### Exercise
Find the line holding "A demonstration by" in the entries below. Give it again exactly, along with every line after it up to and including the line holding "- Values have".

[[ Excerpted data, beginning ]]

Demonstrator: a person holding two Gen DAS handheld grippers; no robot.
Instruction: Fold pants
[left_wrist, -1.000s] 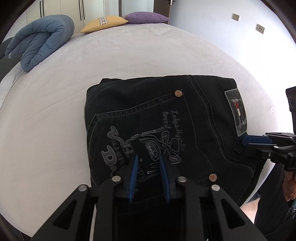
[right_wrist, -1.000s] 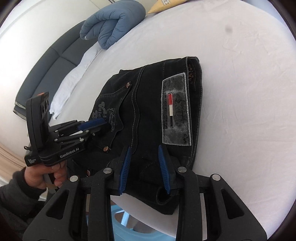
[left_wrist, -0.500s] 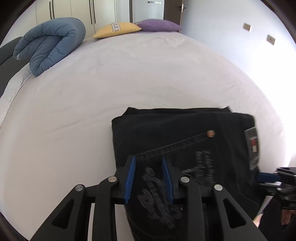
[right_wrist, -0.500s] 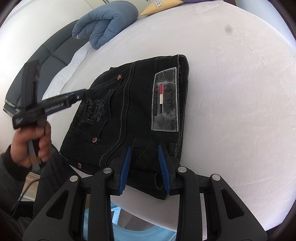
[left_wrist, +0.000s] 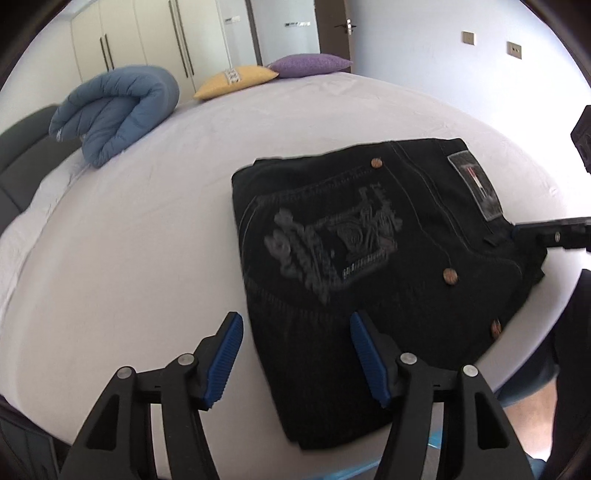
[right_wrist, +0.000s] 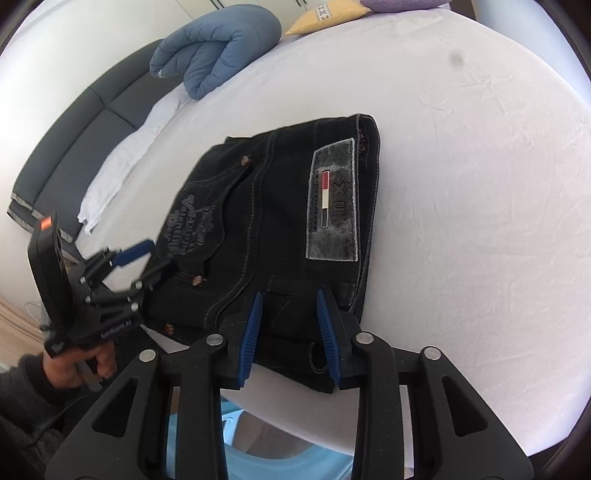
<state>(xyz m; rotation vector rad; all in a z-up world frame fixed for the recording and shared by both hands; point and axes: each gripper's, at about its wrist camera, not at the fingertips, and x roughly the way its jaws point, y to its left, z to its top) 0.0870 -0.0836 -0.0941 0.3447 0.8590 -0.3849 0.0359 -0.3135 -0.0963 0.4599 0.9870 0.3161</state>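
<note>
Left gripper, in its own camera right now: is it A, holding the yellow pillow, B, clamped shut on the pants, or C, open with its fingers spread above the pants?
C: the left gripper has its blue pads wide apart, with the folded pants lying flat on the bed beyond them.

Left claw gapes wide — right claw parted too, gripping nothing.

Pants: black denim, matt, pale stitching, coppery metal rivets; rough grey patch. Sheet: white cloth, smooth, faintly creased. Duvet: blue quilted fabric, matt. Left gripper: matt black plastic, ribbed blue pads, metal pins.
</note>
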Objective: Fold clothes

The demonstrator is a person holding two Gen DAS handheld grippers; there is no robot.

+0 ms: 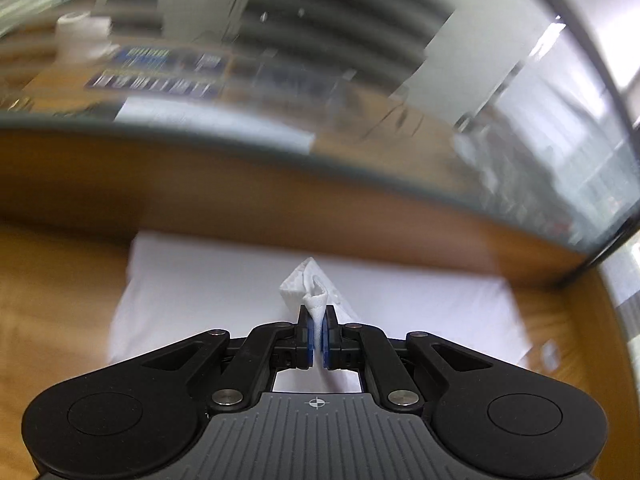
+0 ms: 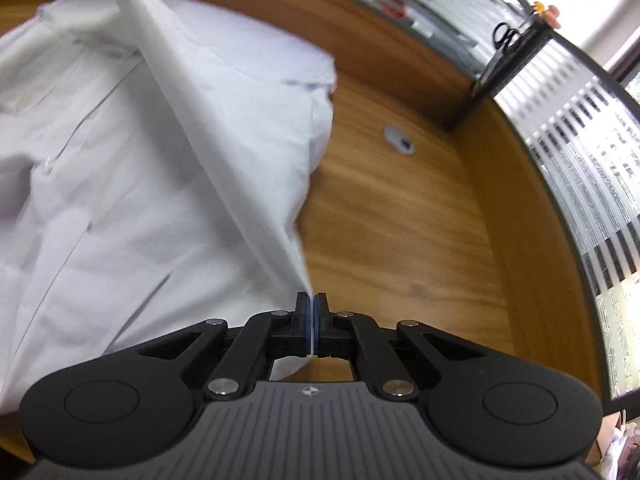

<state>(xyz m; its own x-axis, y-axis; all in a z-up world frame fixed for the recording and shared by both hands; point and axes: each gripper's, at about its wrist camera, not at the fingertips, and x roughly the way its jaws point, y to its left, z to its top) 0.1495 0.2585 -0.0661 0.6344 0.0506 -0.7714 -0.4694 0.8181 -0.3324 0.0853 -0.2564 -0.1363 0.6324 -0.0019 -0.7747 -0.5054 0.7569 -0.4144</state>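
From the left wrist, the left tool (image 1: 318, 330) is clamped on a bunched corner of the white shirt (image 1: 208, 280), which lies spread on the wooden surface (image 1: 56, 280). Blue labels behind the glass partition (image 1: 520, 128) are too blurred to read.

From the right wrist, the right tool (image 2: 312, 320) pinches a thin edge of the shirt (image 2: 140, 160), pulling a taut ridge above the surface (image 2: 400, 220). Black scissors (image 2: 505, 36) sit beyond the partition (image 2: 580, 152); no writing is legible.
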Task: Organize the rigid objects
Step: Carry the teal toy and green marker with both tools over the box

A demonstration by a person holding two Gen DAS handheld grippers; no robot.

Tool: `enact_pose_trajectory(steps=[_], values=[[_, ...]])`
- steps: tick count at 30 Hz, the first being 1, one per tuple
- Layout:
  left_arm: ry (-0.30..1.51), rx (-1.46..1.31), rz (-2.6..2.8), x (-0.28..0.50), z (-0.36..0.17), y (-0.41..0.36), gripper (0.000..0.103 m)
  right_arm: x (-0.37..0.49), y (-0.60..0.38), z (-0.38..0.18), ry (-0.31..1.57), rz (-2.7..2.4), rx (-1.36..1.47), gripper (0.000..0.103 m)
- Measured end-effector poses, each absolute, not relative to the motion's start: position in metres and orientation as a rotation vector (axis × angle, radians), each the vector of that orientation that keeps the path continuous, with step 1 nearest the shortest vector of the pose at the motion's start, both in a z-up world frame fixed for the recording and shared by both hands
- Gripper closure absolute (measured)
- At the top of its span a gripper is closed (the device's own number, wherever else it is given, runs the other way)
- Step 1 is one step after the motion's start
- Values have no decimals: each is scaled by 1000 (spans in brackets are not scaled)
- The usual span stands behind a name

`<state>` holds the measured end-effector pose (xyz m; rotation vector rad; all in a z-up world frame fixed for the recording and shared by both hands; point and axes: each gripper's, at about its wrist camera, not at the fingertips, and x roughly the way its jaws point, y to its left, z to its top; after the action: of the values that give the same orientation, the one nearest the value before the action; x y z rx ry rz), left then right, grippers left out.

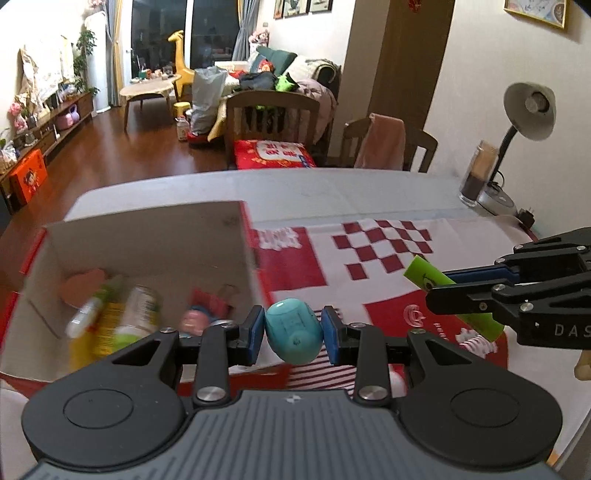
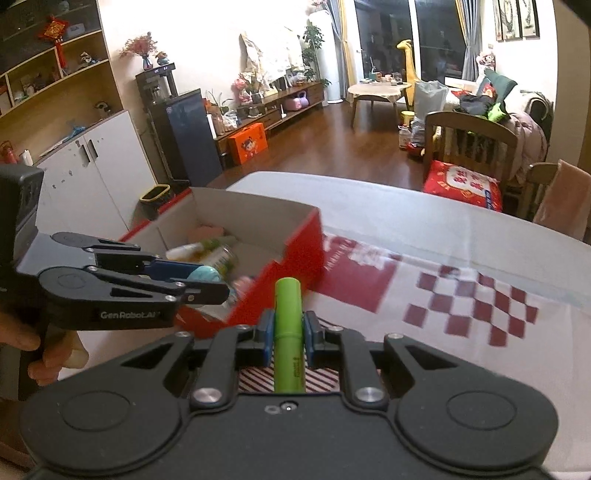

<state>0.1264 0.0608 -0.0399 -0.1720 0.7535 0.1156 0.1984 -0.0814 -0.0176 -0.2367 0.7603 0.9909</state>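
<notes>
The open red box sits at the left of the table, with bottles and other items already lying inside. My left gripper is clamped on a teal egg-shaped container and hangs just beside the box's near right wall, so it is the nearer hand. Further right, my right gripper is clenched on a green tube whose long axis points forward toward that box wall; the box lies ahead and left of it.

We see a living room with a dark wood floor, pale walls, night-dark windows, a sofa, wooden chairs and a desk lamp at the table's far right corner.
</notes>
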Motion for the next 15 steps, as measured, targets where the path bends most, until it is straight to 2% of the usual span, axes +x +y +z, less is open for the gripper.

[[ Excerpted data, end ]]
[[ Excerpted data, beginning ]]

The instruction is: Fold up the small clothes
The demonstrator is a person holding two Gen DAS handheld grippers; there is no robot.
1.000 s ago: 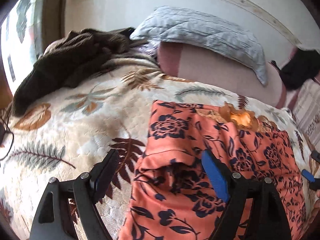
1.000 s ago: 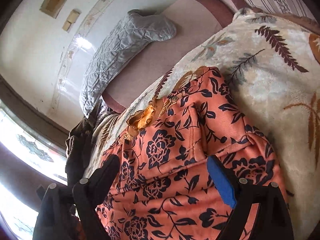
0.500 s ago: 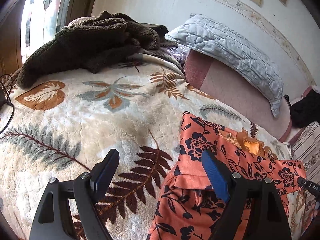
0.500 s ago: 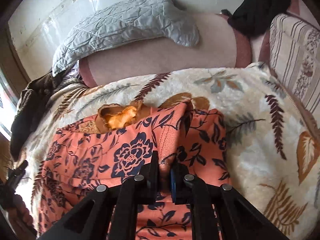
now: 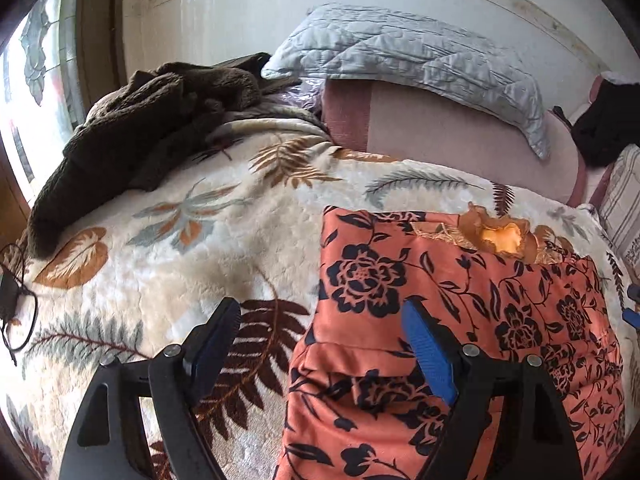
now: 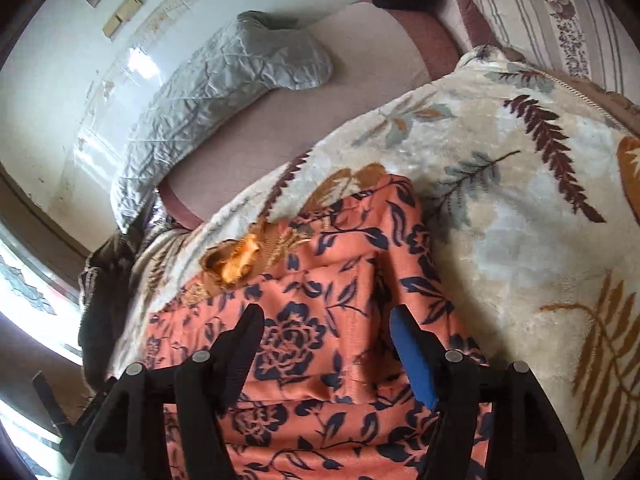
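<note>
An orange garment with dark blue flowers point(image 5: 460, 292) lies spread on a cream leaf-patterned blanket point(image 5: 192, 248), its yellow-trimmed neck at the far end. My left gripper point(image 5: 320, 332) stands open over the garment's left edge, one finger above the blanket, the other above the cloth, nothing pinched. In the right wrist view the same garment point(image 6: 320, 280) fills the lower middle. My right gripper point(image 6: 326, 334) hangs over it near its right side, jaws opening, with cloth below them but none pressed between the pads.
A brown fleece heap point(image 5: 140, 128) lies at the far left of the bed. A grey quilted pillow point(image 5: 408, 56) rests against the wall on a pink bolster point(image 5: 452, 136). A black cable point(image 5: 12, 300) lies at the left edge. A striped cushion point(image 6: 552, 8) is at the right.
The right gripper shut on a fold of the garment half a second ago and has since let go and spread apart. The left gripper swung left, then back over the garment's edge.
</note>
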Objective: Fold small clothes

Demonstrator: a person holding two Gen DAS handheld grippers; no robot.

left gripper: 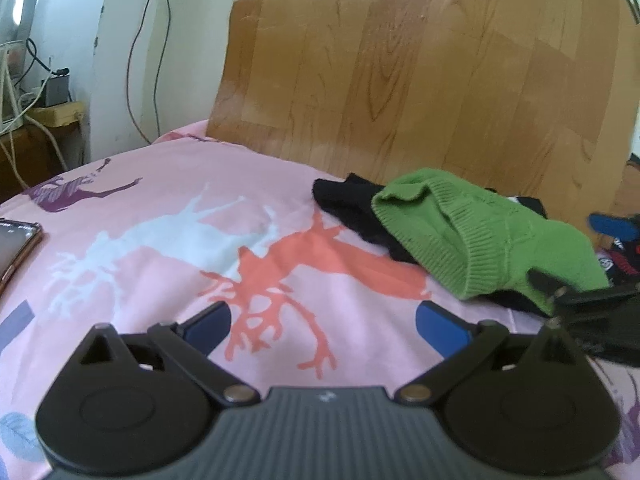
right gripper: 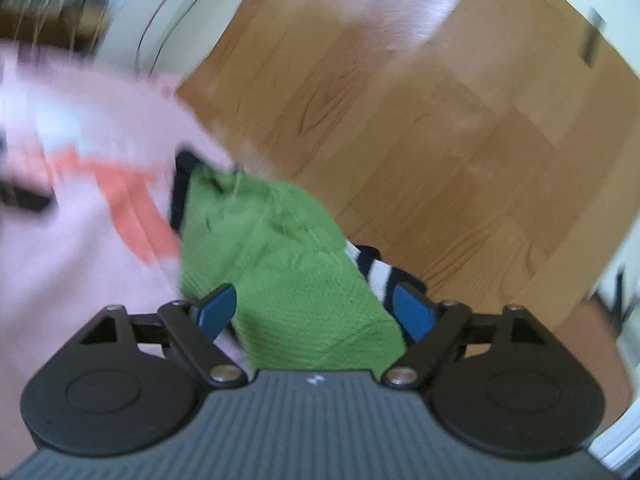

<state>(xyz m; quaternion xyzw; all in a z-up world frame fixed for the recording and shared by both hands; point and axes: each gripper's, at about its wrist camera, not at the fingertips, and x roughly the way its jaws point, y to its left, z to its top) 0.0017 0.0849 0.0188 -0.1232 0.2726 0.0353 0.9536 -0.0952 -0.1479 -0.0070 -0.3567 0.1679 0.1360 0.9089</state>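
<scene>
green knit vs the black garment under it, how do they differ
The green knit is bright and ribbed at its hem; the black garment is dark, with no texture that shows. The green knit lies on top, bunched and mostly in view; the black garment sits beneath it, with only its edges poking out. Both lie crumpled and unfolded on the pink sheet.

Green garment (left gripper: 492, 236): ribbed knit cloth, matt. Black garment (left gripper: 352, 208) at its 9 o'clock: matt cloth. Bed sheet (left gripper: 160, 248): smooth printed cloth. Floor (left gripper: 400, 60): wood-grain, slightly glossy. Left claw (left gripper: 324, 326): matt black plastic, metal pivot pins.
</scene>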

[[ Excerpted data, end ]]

### Task solution
A demonstration by a person holding two Gen DAS handheld grippers; no robot.

Tool: `enact_pose_trajectory(steps=[_], values=[[_, ...]])`
- steps: tick count at 30 Hz, the first being 1, one per tuple
- Layout:
  left_arm: ry (-0.30..1.51), rx (-1.46..1.31), rz (-2.6..2.8), x (-0.28..0.50), z (-0.36..0.17), y (-0.41..0.36), gripper (0.000..0.103 m)
  right_arm: x (-0.37..0.49), y (-0.60..0.38), z (-0.38..0.18), ry (-0.31..1.57), rz (-2.7..2.4), rx (-1.36..1.47), gripper (0.000..0.103 m)
- Measured end-effector poses, each absolute, not relative to the motion's start: position in metres and orientation as a rotation vector (axis × angle, radians), each the vector of that orientation that keeps the path continuous, with step 1 nearest the shortest vector of the pose at the motion's start, both in a z-up world frame fixed for the recording and shared by both hands
- Gripper closure absolute (measured)
- At the top of its span a gripper is closed (the device's own number, wherever else it is given, runs the other way)
- Step 1 is one step after the motion's start
- Values have no decimals: each is scaled by 1000 (spans in brackets are not scaled)

What appears above is the complete answer to the exercise.